■ **Assigned task**
In the data that follows, count each line with the string "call"; the reply is the number only.

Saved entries
☆ ☆ ☆
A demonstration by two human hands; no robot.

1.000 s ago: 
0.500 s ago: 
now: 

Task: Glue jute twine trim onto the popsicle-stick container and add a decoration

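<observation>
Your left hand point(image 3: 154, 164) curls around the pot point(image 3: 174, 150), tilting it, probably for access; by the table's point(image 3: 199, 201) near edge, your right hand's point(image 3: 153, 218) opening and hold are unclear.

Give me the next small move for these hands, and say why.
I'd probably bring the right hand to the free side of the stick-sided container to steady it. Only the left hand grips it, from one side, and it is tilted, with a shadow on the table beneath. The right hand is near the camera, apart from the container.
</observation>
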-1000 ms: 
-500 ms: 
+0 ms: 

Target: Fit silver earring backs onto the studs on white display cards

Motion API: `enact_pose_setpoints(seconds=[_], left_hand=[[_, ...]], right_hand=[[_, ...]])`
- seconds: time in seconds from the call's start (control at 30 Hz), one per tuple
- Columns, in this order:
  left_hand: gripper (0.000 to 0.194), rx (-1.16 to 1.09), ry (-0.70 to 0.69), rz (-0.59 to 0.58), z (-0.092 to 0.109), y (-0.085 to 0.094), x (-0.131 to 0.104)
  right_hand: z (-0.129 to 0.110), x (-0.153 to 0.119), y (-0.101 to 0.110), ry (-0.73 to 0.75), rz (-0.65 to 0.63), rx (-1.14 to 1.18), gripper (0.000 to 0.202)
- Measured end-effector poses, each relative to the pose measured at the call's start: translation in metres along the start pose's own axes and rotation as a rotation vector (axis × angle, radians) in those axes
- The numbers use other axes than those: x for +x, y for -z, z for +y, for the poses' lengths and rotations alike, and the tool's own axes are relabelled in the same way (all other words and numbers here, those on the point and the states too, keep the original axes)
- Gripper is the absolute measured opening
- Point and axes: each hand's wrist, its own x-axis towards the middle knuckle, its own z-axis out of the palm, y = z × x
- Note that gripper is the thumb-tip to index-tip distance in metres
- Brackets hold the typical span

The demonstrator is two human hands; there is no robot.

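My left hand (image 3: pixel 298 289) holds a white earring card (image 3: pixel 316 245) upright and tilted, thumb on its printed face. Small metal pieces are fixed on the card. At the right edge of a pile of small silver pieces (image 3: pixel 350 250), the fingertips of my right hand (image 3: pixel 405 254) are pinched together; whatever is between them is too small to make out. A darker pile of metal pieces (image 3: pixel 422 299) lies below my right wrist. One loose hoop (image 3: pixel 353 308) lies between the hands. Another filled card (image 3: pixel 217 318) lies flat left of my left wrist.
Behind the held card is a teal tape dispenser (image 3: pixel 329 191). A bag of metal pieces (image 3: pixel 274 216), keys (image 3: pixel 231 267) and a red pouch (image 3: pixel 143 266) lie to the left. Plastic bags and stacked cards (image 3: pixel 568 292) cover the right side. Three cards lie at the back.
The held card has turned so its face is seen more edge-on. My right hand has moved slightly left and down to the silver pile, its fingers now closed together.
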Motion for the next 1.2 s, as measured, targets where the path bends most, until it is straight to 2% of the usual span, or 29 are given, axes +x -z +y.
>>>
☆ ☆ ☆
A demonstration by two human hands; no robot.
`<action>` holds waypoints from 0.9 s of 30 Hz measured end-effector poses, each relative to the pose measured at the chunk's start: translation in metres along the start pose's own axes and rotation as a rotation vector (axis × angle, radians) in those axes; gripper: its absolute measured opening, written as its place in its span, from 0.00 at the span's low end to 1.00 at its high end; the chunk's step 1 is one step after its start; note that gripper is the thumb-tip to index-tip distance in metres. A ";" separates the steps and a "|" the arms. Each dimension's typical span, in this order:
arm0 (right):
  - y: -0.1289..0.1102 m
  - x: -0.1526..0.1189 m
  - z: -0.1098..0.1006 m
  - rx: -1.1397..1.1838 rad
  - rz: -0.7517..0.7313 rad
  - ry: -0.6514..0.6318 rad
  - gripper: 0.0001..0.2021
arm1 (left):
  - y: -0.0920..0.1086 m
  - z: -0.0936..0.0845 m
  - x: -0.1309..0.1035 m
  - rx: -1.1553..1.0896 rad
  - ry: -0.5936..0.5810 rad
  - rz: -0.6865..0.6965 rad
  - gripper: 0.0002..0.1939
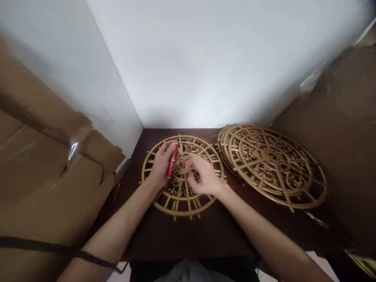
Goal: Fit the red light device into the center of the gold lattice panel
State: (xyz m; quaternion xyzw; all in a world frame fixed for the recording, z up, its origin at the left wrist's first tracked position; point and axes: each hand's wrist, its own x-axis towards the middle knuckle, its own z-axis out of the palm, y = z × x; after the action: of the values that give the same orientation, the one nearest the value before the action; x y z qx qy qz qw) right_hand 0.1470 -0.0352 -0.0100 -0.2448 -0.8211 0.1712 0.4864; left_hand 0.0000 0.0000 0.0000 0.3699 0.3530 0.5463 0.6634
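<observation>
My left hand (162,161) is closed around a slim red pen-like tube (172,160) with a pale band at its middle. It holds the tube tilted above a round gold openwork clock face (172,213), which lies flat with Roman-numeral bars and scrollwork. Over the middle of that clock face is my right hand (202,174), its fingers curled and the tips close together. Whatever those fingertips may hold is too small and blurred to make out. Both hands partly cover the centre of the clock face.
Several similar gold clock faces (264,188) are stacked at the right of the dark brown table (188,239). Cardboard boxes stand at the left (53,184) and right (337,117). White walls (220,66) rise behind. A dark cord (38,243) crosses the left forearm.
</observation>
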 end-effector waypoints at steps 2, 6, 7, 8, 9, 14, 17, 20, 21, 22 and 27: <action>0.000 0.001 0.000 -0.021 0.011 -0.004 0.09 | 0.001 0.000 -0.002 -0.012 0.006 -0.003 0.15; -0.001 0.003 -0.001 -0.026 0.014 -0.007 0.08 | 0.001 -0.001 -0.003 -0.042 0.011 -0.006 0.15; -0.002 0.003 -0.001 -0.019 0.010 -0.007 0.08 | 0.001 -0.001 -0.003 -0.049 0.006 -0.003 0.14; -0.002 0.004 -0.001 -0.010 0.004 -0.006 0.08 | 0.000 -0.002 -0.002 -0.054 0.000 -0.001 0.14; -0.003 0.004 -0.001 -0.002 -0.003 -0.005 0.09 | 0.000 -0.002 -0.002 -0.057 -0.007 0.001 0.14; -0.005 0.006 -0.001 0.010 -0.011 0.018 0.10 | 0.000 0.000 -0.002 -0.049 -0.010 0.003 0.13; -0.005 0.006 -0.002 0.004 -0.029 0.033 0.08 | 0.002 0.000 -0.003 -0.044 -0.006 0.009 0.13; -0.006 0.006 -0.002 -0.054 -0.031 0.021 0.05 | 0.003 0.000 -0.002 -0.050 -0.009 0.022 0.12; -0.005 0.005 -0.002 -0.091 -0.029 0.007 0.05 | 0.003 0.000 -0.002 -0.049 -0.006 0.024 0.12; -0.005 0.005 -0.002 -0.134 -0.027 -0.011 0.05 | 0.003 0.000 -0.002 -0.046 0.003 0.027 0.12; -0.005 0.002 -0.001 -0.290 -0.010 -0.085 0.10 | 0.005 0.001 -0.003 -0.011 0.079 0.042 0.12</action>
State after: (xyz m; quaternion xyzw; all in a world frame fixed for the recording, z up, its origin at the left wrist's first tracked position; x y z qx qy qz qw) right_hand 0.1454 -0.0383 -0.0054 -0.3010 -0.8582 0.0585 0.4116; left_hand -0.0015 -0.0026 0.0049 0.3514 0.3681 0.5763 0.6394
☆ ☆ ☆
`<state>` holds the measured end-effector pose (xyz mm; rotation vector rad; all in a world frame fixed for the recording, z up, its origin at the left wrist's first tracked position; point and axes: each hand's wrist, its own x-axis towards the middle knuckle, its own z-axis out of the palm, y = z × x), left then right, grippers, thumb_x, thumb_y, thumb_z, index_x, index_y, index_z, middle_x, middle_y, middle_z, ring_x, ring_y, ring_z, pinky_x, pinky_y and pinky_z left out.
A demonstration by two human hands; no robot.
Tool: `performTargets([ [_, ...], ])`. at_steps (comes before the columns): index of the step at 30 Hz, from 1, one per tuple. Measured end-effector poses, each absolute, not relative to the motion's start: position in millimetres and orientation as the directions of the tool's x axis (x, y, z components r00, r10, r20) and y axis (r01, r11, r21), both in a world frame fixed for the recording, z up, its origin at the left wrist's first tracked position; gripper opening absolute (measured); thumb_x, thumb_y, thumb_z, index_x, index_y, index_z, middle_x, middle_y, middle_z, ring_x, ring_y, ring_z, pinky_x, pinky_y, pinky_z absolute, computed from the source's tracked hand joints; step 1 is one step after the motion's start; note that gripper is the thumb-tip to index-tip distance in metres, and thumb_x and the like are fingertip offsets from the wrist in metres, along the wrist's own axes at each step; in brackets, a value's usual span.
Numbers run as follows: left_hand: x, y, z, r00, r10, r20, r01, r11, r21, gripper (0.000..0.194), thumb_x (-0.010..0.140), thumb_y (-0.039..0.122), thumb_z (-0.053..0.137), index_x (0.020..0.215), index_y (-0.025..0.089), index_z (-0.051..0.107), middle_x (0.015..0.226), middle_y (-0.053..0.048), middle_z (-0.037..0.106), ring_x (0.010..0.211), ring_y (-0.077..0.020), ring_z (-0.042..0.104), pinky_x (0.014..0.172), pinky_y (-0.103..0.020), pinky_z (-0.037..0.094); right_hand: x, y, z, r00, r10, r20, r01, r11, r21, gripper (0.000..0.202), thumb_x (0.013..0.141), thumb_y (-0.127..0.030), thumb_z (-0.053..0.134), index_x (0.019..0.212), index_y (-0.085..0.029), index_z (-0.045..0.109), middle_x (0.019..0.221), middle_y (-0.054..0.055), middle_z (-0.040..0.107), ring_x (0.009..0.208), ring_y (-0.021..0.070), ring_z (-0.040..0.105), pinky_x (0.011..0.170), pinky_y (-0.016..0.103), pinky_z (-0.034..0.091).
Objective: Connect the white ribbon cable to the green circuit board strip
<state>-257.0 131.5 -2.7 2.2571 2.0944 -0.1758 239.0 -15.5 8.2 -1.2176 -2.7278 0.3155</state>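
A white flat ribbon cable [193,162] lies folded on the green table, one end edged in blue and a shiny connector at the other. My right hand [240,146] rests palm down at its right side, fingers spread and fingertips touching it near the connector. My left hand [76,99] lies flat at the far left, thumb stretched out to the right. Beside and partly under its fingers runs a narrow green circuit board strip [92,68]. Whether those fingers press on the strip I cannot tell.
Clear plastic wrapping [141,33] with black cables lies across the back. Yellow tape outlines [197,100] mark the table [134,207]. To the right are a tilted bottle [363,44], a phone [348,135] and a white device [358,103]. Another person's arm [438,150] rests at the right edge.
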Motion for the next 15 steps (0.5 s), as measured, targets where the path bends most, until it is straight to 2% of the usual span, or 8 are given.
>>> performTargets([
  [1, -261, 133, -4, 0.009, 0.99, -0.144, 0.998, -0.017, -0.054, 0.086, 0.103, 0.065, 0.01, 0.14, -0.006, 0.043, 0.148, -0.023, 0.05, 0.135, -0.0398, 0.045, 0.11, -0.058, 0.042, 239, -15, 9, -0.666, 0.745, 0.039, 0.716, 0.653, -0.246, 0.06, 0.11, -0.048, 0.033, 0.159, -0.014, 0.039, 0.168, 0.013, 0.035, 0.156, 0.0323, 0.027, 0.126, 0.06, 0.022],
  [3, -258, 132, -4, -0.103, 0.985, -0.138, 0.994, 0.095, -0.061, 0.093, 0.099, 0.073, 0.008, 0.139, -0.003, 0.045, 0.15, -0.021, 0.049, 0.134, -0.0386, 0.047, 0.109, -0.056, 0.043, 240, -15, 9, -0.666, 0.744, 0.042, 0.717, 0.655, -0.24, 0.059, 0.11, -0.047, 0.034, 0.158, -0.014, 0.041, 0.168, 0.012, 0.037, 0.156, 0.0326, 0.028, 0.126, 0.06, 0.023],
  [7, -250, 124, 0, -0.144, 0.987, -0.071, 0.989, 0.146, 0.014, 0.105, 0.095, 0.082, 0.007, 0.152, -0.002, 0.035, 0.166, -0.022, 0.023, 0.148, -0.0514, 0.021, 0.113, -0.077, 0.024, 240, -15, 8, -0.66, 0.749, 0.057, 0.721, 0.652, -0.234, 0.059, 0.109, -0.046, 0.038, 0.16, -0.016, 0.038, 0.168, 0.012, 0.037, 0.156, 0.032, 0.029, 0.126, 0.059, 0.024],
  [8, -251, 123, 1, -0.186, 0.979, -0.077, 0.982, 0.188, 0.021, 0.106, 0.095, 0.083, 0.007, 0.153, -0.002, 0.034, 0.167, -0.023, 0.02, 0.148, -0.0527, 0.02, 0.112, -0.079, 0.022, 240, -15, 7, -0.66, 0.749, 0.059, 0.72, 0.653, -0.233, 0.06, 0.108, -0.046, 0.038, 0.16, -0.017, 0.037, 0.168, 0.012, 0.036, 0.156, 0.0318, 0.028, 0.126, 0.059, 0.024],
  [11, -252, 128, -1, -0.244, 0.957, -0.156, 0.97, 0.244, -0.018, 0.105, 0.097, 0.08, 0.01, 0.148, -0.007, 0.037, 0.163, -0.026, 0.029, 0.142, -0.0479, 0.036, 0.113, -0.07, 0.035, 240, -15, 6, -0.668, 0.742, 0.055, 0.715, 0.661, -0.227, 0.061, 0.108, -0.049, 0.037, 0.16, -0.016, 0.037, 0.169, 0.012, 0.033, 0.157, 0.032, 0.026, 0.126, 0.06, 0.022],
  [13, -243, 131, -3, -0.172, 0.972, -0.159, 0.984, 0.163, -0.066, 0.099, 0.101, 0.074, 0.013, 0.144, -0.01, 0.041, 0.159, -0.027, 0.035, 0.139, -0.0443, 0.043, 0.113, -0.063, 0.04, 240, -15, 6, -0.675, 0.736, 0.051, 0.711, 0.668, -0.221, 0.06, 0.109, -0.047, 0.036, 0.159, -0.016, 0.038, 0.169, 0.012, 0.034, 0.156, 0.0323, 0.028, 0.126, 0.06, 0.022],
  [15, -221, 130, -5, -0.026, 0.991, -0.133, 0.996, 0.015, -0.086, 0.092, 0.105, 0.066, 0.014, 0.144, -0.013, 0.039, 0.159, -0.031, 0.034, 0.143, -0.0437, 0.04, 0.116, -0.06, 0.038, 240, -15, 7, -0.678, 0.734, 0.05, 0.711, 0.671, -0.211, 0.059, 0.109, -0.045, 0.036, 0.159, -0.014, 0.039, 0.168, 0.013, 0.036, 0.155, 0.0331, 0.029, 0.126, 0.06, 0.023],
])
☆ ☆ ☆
■ **Result for this exercise**
2